The 124 crossings were identified by intersecting the OSM road network with OSM mapped rivers within the Mt. Elgon watershed. Crossings span elevations from 889 m to 2,459 m. Of the 193 OSM river segments in the study area, 35 are classified as river (likely Strahler order ≥ 4) and 144 as stream, reflecting the range from major valleys to upland tributaries.
2 Data
2.1 River crossing points
Each crossing point is the geometric intersection of an OSM road and an OSM river. This captures all road-accessible river crossings in the study area, including paved bridges, culverts, and seasonal fords. Attributes retained from OSM: road type, pedestrian-priority flag, river name, OSM IDs.

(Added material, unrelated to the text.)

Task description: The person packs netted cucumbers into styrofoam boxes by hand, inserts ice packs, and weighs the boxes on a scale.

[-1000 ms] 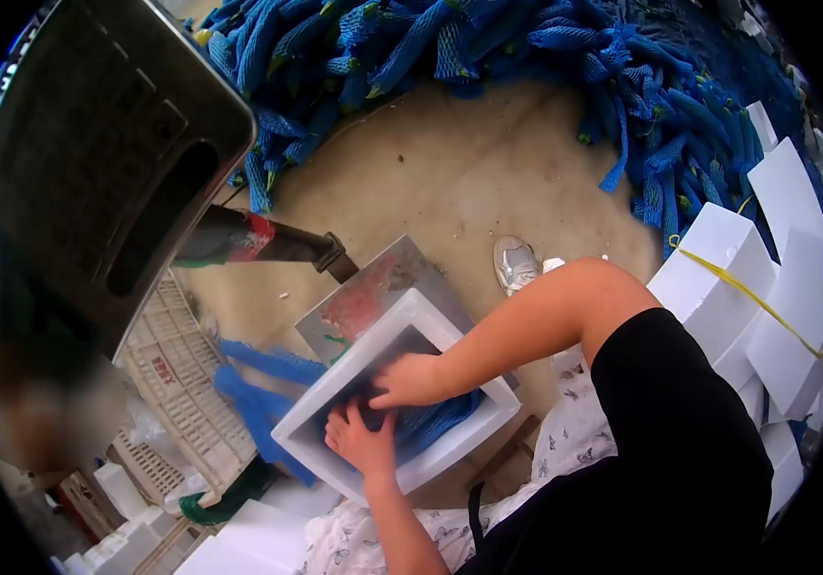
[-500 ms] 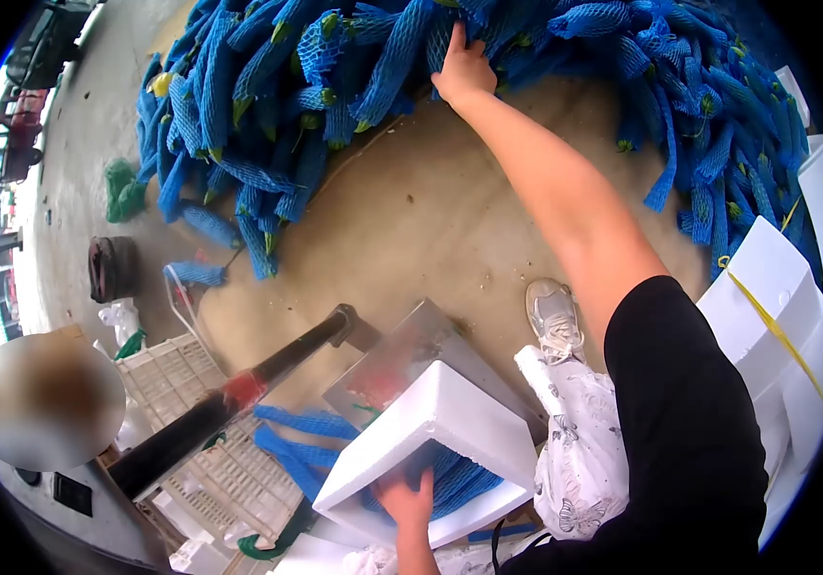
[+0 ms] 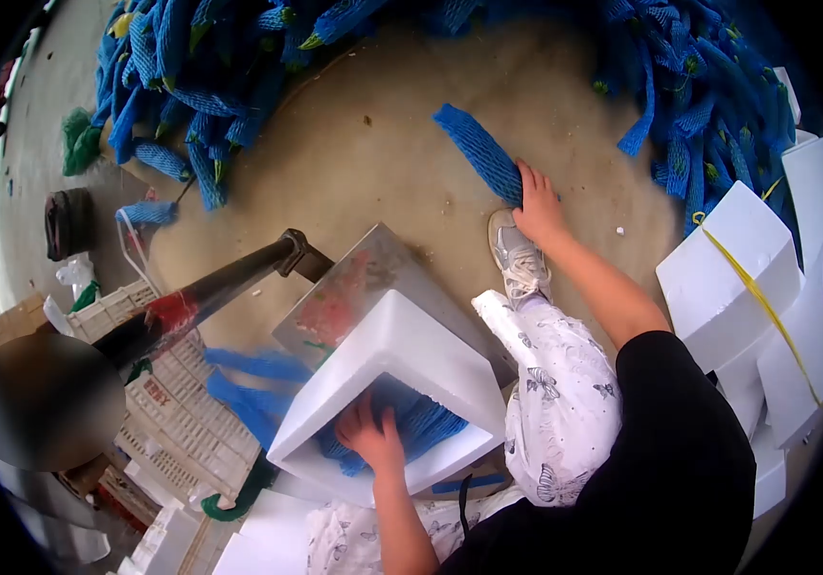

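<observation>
My right hand is closed round the near end of a long vegetable in a blue foam net sleeve, held above the floor by my shoe. My left hand reaches into a white foam box, its fingers apart against the blue-sleeved vegetables inside. Part of that hand's fingertips is hidden among them. The box lies tilted with its opening toward me, on a metal platform scale. Two or so blurred blue sleeves stick out left of the box.
Large heaps of blue-sleeved vegetables lie at the back left and back right. White foam boxes with yellow strap stand at right. The scale's dark post slants across the left, over a cream plastic crate. My shoe is on the floor.
My right hand has come back from the heap toward me, now holding a blue-sleeved vegetable. My left hand stays in the box. The view has tipped downward.
</observation>
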`<action>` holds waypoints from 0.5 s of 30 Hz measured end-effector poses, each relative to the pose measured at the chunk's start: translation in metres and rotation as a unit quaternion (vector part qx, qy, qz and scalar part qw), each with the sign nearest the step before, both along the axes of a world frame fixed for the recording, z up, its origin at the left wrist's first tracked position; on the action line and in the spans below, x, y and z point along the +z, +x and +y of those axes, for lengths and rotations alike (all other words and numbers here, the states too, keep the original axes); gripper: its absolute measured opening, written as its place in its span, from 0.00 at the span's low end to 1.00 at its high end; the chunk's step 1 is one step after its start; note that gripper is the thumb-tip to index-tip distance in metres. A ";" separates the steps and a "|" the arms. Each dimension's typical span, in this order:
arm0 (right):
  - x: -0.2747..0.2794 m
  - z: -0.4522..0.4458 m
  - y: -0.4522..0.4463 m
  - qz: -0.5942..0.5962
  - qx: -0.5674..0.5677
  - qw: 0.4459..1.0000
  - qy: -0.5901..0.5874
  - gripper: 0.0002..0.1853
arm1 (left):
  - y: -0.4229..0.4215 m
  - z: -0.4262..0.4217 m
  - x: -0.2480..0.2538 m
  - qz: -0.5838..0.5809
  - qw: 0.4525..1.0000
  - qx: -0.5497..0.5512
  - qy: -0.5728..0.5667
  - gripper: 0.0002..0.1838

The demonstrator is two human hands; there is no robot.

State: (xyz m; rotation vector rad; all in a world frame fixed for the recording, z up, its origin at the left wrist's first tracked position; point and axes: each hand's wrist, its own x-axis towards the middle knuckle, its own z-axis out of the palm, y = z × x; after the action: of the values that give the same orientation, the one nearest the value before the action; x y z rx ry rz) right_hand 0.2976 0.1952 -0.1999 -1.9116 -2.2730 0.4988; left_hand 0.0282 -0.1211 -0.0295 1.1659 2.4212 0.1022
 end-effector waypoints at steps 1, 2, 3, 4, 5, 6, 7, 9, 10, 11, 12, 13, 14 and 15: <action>-0.003 0.006 0.001 0.018 -0.017 1.000 -0.017 0.35 | -0.001 0.000 -0.004 0.007 1.000 -0.001 0.019 0.23; 0.008 0.011 -0.003 0.078 -0.048 0.995 -0.037 0.35 | -0.002 -0.003 -0.008 0.019 0.999 -0.009 0.025 0.23; 0.029 0.013 -0.013 0.140 -0.074 0.985 -0.065 0.34 | -0.003 -0.008 -0.012 0.018 0.999 -0.007 0.032 0.23; 0.054 0.016 -0.021 0.253 -0.033 0.963 -0.091 0.34 | 0.002 -0.005 -0.006 0.029 0.997 -0.016 0.064 0.24; 0.085 0.017 -0.025 0.355 0.004 0.927 -0.120 0.33 | 0.006 0.002 0.004 0.029 0.998 -0.011 0.054 0.25; 0.116 0.013 -0.035 0.379 0.044 0.918 -0.105 0.33 | 0.008 0.002 0.007 0.013 0.997 0.002 0.077 0.27; 0.147 0.011 -0.049 0.405 0.080 0.907 -0.082 0.33 | 0.009 -0.003 0.004 -0.005 0.993 0.016 0.117 0.29; 0.207 0.011 -0.075 0.395 0.215 0.889 -0.088 0.33 | 0.011 -0.009 0.001 0.002 0.988 0.009 0.153 0.28; 0.233 0.004 -0.088 0.377 0.332 0.860 -0.095 0.32 | 0.011 -0.012 0.002 0.006 0.985 0.001 0.174 0.28; 0.258 -0.007 -0.104 0.384 0.390 0.822 -0.153 0.32 | 0.012 -0.013 0.004 -0.002 0.983 0.011 0.183 0.27; 0.277 -0.024 -0.123 0.389 0.445 0.779 -0.212 0.32 | 0.012 -0.015 0.007 -0.011 0.981 0.022 0.191 0.26; 0.289 -0.043 -0.146 0.362 0.512 0.753 -0.201 0.32 | 0.013 -0.017 0.006 -0.005 0.978 0.018 0.208 0.25; 0.301 -0.060 -0.167 0.333 0.577 0.722 -0.186 0.31 | 0.015 -0.019 0.003 0.000 0.976 0.027 0.217 0.25; 0.300 -0.083 -0.183 0.297 0.614 0.717 -0.145 0.32 | 0.017 -0.022 -0.002 0.003 0.979 0.037 0.203 0.26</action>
State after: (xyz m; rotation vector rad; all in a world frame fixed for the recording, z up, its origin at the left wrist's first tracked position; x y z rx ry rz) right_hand 0.1143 0.1122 0.1005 0.1431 -2.6527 1.3665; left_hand 0.0451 -0.1429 -0.0311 1.2382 2.5205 0.6430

2.2 Engineering difficulty proxies
Four proxies capture the engineering constraints that determine whether Bridges to Prosperity constructs a bridge:
| Variable | Description | Source | N (of 124) | Median (IQR) |
|---|---|---|---|---|
| Slope (°) | Mean terrain slope within 100 m buffer | 19 m DEM (elevatr/AWS) | 118 | 2.2 (0.9–5.0) |
| Catchment area (km²) | Upstream contributing area; max within 500 m buffer | WhiteboxTools D8 | 124 | 0.7 (0.2–5.0) |
| Flood Q50 (m³/s) | 50-yr return flood via FEHSSA regression on catchment | FEHSSA / WorldClim | 124 | 17.1 (8.0–48.3) |
| Waterway type (OSM) | river / stream / canal / drain — OSM classification | OSM | 124 | stream (n=144) |
| Stream order (Strahler) | Strahler order from DEM; max within 500 m buffer | WhiteboxTools | 124 | 4 (2–5) |
Note on stream order coverage. The upgrade to a 19 m DEM (elevatr/AWS z=12) combined with a 500 m snap buffer now yields Strahler stream order for all 124 crossings. Stream order is therefore included as a fourth variable in the composite PC1 difficulty index alongside slope, catchment area, and flood Q50. OSM waterway_type is retained as an independent categorical check.

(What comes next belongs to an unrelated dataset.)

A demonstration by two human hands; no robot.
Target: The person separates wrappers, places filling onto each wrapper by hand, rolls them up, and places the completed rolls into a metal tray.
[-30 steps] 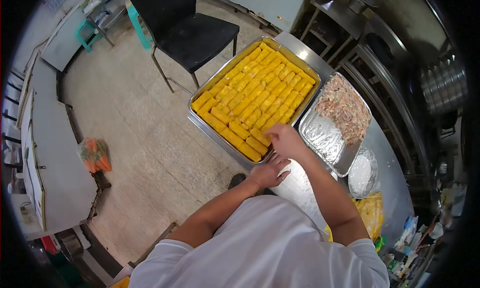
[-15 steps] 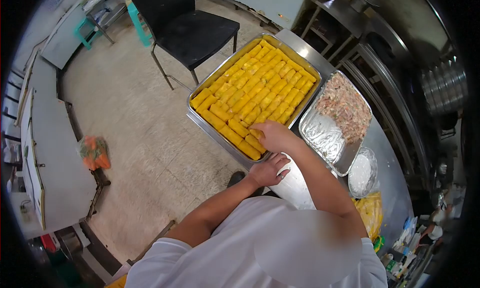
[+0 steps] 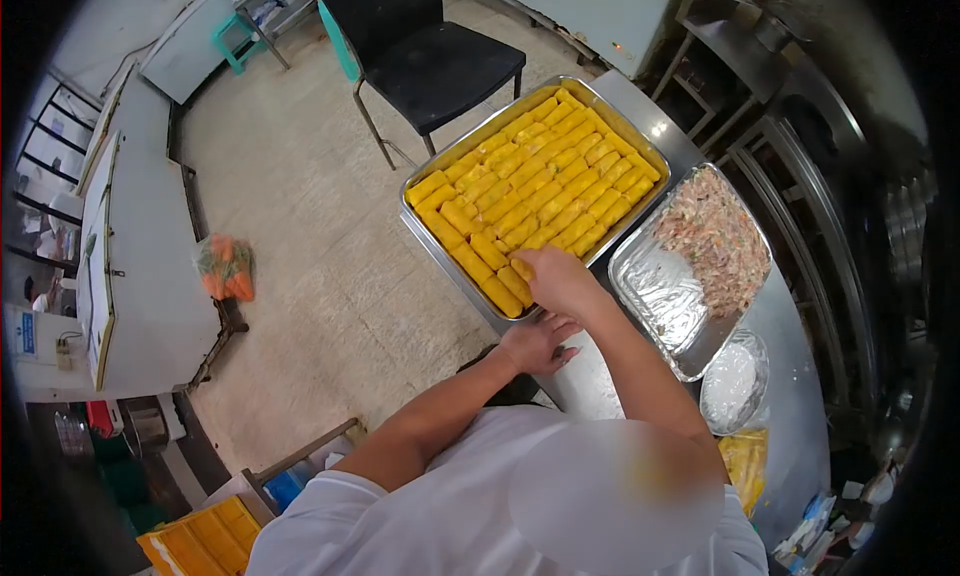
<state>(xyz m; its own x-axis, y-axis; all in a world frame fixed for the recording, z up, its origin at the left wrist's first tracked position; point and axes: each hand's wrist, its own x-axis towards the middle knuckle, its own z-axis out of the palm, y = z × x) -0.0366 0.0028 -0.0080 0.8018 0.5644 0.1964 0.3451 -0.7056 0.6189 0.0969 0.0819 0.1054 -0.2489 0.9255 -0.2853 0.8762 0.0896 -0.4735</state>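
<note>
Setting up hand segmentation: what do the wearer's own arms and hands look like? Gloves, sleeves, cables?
Both hands, left and right, are ungloved. Forearms and wrists are bare, with no watch, bracelet or cable visible. Short white sleeves, left and right, belong to a white shirt. Rings: too small to tell.

Right hand [image 3: 562, 279] hides part of the yellow rolls [image 3: 535, 189]; shirt [image 3: 410, 506] blurred in a round patch; chair back [image 3: 382, 24] cut by top edge, orange crate [image 3: 205, 538] by bottom
</note>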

2.3 Baseline socioeconomic characteristics
These are not outcomes of the bridge program. They are satellite- and OSM-derived proxies for the economic environment that existed at each crossing before any bridge was built. The empirical test asks whether a site’s engineering difficulty predicts these pre-existing conditions. If it does not, then difficult-to-bridge and easy-to-bridge crossings sit in comparable economic environments — and treatment assignment via the engineering criterion is as-good-as-random. If it does, then the comparison group is structurally advantaged or disadvantaged before the intervention.
The bridge program’s true causal outcomes (household wage income, consumption, flood-shock resilience) are measured in the Brooks household survey and are not available to us. Our baseline characteristics serve as the closest observable analogue.

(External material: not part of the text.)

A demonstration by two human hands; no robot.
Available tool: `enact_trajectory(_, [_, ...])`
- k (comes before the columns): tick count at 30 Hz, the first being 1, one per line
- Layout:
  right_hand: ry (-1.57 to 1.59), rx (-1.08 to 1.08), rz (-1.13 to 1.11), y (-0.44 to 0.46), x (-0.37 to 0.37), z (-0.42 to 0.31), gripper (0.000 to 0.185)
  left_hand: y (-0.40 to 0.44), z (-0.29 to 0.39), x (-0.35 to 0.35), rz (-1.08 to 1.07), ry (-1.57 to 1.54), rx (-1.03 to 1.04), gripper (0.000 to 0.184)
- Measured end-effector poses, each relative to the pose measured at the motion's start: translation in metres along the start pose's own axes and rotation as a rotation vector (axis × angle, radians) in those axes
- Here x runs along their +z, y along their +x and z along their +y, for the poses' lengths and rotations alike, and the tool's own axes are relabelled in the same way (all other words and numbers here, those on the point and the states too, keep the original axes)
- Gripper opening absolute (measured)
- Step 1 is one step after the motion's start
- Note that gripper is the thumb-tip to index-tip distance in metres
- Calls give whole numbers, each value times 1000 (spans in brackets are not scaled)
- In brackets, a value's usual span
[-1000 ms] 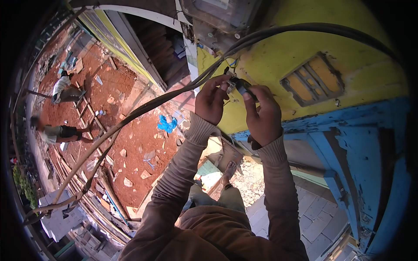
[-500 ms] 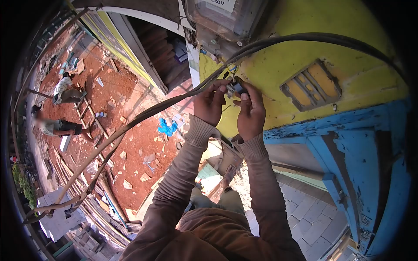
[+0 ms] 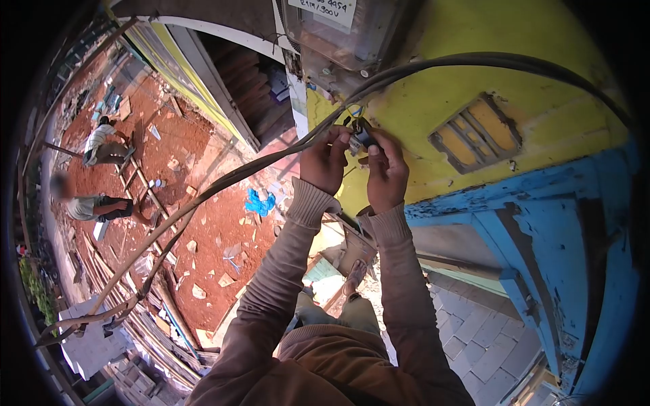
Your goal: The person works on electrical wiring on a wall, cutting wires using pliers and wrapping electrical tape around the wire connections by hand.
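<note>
In front of the yellow wall (image 3: 399, 135), my two hands meet at a small dark electrical fitting (image 3: 363, 137) with a pale, metallic-looking side. My left hand (image 3: 323, 161) pinches its left side between thumb and fingers. On the opposite side, my right hand (image 3: 387, 169) grips the dark body with thumb and forefinger. A thin yellow wire (image 3: 354, 111) loops at the top of the fitting near the wall. Fingers partly cover the fitting, so its exact kind cannot be made out. A thick black cable (image 3: 433, 65) arches just above my hands.
A meter box (image 3: 345, 34) with a clear cover hangs above. An opening with a grey grille (image 3: 477, 133) is at the right, over blue timber (image 3: 521, 189). Two people (image 3: 105, 142) work on the red soil at left, near bamboo poles (image 3: 145, 189) and a blue plastic bag (image 3: 259, 201).
My view has shifted slightly, showing more of the meter label. Both hands keep hold of the fitting, which looks turned a little. One person at left has shifted posture slightly.
</note>
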State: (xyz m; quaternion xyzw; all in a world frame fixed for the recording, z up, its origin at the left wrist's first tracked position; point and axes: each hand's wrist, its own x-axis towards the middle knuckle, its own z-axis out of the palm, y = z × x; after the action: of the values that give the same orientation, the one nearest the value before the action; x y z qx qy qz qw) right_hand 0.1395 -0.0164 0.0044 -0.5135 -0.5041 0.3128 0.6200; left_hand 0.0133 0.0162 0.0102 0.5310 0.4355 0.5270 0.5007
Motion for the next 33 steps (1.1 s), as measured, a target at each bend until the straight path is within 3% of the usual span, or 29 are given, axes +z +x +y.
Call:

| Baseline characteristic | Description | Source | Year | N (of 124) |
|---|---|---|---|---|
| Nighttime lights | Mean VIIRS radiance within 2 km — proxy for local economic activity | VIIRS/NPP | 2014 | 122 |
| Population density | WorldPop persons/km² within 2 km | WorldPop | 2015 | 122 |
| Road density | OSM road length (km) per km² within 2 km — infrastructure proxy | OSM | 2024 | 124 |
| Travel time to city | Minutes to nearest city ≥ 50,000 — market access proxy | Weiss et al. | 2019 | 112 |
| Agricultural suitability | Temp × precip suitability index (0–100) — livelihood proxy | WorldClim 2.1 | 1970–2000 | 122 |
| Relative Wealth Index | Meta/HDX asset-based wealth score (~2.4 km tiles) — household wealth proxy | Meta AI Research | 2015–2020 | ~124 |
| Child dependency ratio | Under-15 population / total population within 2 km — demographic structure proxy | WorldPop age-sex structure | 2020 | ~124 |
2.4 Geographic controls
Two variables capture the geographic gradient that could simultaneously drive both engineering difficulty and economic outcomes:
- Elevation (SRTM 90 m, standardised): separates valley-floor crossings from upland crossings.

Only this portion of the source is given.